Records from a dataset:
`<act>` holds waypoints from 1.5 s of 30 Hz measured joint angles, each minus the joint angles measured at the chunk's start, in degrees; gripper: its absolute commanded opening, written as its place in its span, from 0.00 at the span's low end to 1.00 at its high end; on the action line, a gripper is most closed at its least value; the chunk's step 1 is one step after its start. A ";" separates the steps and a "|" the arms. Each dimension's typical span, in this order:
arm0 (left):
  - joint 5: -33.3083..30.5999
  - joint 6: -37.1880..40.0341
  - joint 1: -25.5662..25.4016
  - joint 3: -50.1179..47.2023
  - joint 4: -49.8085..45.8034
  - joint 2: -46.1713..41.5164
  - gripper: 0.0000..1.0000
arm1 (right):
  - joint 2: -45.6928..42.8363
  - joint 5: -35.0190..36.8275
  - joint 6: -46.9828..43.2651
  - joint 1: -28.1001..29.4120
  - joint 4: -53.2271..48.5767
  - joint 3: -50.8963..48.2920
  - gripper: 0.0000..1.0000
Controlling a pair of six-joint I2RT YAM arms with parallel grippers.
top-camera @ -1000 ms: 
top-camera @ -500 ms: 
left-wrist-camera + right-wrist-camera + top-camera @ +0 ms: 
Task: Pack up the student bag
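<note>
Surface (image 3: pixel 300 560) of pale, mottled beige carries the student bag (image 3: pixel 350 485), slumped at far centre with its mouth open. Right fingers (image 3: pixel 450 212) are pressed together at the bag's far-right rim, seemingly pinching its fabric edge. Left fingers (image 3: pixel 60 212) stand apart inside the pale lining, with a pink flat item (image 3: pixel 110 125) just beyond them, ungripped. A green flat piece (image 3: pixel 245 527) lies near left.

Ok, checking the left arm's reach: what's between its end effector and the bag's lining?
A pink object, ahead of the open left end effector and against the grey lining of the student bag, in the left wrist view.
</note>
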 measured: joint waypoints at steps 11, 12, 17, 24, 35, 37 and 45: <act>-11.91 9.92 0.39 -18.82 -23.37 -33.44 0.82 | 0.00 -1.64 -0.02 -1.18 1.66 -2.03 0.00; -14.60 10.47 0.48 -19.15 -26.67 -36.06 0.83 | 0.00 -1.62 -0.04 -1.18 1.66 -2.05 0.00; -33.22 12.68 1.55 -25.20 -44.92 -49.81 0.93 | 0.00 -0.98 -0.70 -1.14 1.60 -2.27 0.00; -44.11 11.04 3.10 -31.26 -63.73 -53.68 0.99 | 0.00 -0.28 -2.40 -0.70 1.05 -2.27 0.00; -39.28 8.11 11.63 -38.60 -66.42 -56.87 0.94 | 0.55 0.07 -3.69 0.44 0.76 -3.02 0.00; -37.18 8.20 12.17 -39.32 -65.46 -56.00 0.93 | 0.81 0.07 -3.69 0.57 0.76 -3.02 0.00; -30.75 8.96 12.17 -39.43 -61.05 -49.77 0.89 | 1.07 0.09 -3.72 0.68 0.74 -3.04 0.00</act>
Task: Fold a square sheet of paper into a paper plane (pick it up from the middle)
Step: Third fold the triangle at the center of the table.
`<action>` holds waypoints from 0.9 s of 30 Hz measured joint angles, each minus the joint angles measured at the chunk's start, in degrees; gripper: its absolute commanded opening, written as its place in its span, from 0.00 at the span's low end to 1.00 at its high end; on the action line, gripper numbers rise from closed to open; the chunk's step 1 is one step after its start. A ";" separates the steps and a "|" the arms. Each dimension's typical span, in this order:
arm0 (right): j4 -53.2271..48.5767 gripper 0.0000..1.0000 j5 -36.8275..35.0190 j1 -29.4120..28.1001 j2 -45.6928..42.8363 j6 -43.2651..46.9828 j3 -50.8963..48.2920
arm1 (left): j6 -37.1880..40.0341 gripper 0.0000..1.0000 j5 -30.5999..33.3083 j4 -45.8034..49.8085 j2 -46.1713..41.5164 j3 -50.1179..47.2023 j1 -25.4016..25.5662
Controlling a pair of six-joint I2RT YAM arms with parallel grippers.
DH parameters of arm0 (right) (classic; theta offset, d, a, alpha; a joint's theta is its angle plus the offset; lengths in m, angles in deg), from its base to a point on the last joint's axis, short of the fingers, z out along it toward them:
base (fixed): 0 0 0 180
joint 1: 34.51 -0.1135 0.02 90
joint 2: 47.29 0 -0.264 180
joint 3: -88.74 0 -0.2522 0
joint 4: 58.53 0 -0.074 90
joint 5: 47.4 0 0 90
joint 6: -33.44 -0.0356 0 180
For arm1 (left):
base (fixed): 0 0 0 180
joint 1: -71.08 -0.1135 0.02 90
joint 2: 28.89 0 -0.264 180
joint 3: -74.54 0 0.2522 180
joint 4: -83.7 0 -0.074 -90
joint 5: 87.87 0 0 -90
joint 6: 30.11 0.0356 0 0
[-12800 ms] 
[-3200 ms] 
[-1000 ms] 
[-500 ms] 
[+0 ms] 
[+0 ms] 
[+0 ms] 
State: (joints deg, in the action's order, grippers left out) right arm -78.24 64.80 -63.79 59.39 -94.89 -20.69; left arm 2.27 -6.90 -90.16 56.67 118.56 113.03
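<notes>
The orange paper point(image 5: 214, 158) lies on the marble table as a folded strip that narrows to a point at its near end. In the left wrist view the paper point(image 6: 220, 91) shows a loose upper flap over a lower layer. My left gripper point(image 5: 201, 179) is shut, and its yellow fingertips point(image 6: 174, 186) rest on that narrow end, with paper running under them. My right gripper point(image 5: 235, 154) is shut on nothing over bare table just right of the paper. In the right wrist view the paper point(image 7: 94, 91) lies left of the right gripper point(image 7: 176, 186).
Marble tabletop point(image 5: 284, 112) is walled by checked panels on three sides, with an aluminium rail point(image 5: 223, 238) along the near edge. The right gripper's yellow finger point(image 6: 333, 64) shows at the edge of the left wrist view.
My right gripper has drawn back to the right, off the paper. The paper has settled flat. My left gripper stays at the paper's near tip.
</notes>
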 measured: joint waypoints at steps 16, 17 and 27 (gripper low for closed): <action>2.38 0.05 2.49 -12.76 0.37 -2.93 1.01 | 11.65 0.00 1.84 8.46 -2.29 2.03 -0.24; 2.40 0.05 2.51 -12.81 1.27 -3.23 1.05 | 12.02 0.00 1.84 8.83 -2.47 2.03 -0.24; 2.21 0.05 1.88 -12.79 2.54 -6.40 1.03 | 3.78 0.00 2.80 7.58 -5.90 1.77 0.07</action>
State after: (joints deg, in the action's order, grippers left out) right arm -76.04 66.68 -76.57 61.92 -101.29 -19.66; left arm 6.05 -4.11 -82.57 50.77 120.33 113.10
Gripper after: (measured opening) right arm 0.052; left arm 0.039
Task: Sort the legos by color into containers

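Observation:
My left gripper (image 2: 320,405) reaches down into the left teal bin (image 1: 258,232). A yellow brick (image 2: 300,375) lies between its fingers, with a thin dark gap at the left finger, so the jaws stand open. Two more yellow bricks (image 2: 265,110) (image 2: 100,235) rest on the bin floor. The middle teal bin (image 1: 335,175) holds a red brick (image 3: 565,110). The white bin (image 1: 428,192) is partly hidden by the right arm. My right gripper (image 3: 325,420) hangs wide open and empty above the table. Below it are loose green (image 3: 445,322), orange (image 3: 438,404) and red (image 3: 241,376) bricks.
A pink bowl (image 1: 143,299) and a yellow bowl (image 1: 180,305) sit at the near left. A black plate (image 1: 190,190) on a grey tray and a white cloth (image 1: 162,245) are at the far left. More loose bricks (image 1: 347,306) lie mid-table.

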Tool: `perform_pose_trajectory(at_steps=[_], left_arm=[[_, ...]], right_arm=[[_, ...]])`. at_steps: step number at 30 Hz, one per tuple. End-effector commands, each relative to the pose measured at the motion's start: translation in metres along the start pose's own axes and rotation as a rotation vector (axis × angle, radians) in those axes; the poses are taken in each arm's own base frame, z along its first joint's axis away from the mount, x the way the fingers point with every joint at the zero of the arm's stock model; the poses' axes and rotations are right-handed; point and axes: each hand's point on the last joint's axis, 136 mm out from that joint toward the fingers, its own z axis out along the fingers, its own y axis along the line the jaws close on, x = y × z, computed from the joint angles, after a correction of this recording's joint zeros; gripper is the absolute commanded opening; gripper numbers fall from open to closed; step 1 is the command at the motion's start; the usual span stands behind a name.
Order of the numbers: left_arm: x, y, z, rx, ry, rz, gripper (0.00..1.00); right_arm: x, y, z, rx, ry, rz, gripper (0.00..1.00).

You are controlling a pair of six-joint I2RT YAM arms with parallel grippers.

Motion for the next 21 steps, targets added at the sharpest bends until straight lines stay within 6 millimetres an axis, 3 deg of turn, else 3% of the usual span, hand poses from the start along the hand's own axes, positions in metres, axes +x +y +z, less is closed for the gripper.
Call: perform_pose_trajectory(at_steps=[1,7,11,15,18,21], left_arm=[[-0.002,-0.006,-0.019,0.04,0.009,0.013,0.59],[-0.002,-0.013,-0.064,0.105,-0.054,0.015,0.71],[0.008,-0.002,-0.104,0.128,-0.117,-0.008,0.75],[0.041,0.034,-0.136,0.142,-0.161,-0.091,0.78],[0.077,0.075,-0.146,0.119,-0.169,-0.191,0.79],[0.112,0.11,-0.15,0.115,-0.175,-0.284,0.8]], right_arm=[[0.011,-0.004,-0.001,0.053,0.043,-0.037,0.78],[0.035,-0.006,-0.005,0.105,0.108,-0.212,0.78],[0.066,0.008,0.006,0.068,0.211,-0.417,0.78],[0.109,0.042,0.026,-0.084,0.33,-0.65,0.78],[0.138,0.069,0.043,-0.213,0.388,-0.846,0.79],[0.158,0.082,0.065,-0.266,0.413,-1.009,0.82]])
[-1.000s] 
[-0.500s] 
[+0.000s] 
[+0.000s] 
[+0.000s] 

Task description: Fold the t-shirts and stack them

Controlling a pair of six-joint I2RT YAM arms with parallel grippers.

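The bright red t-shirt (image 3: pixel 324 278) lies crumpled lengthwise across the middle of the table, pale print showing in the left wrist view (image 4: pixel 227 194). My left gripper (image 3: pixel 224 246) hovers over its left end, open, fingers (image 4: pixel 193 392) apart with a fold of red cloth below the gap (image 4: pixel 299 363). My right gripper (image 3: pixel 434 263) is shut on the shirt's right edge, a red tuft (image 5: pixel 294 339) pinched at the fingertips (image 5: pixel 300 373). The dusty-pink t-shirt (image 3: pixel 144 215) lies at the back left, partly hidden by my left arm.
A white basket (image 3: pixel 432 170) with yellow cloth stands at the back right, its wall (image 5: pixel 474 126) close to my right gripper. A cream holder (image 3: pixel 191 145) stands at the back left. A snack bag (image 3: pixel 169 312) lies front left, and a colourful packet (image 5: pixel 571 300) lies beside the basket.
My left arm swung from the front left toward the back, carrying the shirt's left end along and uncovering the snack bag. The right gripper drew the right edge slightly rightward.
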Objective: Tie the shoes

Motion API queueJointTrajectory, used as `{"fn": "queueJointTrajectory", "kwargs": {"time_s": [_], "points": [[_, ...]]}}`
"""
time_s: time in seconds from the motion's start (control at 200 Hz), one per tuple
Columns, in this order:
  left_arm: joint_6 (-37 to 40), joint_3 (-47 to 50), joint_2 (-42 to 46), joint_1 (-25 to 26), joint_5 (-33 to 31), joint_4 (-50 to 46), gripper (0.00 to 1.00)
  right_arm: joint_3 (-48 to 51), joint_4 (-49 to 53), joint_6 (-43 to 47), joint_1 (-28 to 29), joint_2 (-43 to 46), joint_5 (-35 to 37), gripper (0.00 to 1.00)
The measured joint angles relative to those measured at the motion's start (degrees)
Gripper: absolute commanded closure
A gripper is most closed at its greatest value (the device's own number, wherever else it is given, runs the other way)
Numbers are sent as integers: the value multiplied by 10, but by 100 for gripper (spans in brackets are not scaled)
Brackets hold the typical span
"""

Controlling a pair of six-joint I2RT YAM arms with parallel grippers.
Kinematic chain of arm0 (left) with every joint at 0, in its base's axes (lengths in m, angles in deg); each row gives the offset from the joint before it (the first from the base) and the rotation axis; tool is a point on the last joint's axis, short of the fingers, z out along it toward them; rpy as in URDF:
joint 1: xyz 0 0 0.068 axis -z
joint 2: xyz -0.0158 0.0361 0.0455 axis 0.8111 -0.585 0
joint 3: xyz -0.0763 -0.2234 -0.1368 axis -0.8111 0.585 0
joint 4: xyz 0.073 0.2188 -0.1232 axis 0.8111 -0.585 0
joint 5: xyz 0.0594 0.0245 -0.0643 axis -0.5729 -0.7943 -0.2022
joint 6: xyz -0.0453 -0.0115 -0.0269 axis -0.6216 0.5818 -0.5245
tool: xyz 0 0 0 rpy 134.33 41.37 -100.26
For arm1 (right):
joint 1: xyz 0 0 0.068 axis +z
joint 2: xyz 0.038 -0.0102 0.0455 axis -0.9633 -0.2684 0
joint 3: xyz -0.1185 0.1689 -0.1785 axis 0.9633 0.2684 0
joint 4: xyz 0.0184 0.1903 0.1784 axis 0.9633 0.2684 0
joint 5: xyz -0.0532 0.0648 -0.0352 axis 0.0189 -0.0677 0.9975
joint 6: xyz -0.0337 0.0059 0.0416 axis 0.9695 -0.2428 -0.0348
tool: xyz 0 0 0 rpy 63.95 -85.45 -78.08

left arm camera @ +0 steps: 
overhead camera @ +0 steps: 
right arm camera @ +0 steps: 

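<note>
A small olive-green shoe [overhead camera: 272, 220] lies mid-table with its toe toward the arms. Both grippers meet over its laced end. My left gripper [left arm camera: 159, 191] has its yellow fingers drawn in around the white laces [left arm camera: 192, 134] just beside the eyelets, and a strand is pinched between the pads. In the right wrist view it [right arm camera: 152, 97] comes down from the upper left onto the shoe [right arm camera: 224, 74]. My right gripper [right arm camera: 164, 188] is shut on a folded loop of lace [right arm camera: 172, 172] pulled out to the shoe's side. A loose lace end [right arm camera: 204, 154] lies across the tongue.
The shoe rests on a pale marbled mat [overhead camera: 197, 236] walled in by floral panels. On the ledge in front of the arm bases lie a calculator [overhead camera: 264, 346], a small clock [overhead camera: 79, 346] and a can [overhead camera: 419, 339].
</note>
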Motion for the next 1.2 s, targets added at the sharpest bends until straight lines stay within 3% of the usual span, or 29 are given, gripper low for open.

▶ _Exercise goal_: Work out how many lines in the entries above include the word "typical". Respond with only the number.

▶ _Response_: 3